Dans un camion qui transportait des fûts de bière, les douaniers ont découvert hier les corps inanimés d’une famille originaire de Lille (ville située dans le nord de la France) : déjà affaiblis par un an de canicule et plusieurs jours de voyage, les parents et leurs trois enfants auraient perdu connaissance avant de pouvoir alerter le conducteur du camion. Sans doute ont-ils préféré ne pas prendre le risque d’être découverts.

L’obtention de la carte de séjour sur le territoire africain étant désormais soumise entre autres conditions à la maîtrise de la langue, on recrute des centaines de professeurs d’ALE (Africain Langue Etrangère). Ces enseignants devront être dynamiques et polyvalents, des qualités d’écoute sont vivement souhaitées. Parler le français, l’anglais ou l’allemand serait un plus.

Les Sans Visa ont décidé de manifester à nouveau mardi prochain : le rendez-vous est donné Place du Tirailleur. Soutenu par quelques intellectuels africains, le collectif compte multiplier les mouvements pacifistes jusqu’à la régularisation de tous les demandeurs d’asile économique présents sur le territoire et l’assouplissement de la politique de contrôle de l’immigration. Le Premier ministre, quant à lui, a assuré d’un ton paternaliste qu’il ne laisserait pas des êtres en errance sombrer dans la détresse et que les demandeurs devaient en premier lieu se déclarer auprès des préfectures afin de clarifier leur situation.

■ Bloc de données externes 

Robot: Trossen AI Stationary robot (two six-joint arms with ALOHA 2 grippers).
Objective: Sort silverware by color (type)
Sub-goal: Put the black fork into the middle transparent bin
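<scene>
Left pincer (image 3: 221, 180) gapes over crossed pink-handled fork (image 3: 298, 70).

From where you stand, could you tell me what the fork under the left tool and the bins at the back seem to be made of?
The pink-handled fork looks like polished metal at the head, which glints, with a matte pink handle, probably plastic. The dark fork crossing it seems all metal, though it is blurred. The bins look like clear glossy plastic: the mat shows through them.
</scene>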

Dorénavant, le port du "blue-jeans-basket" dans l’enceinte des établissements scolaires est formellement interdit aux jeunes lycéennes.
En vue des épreuves du baccalauréat 2005, le ministre de l’Education a tenu à rappeler que l’enseignement du Coran n’est pas optionnel mais bien obligatoire, quelle que soit la croyance personnelle de chacun.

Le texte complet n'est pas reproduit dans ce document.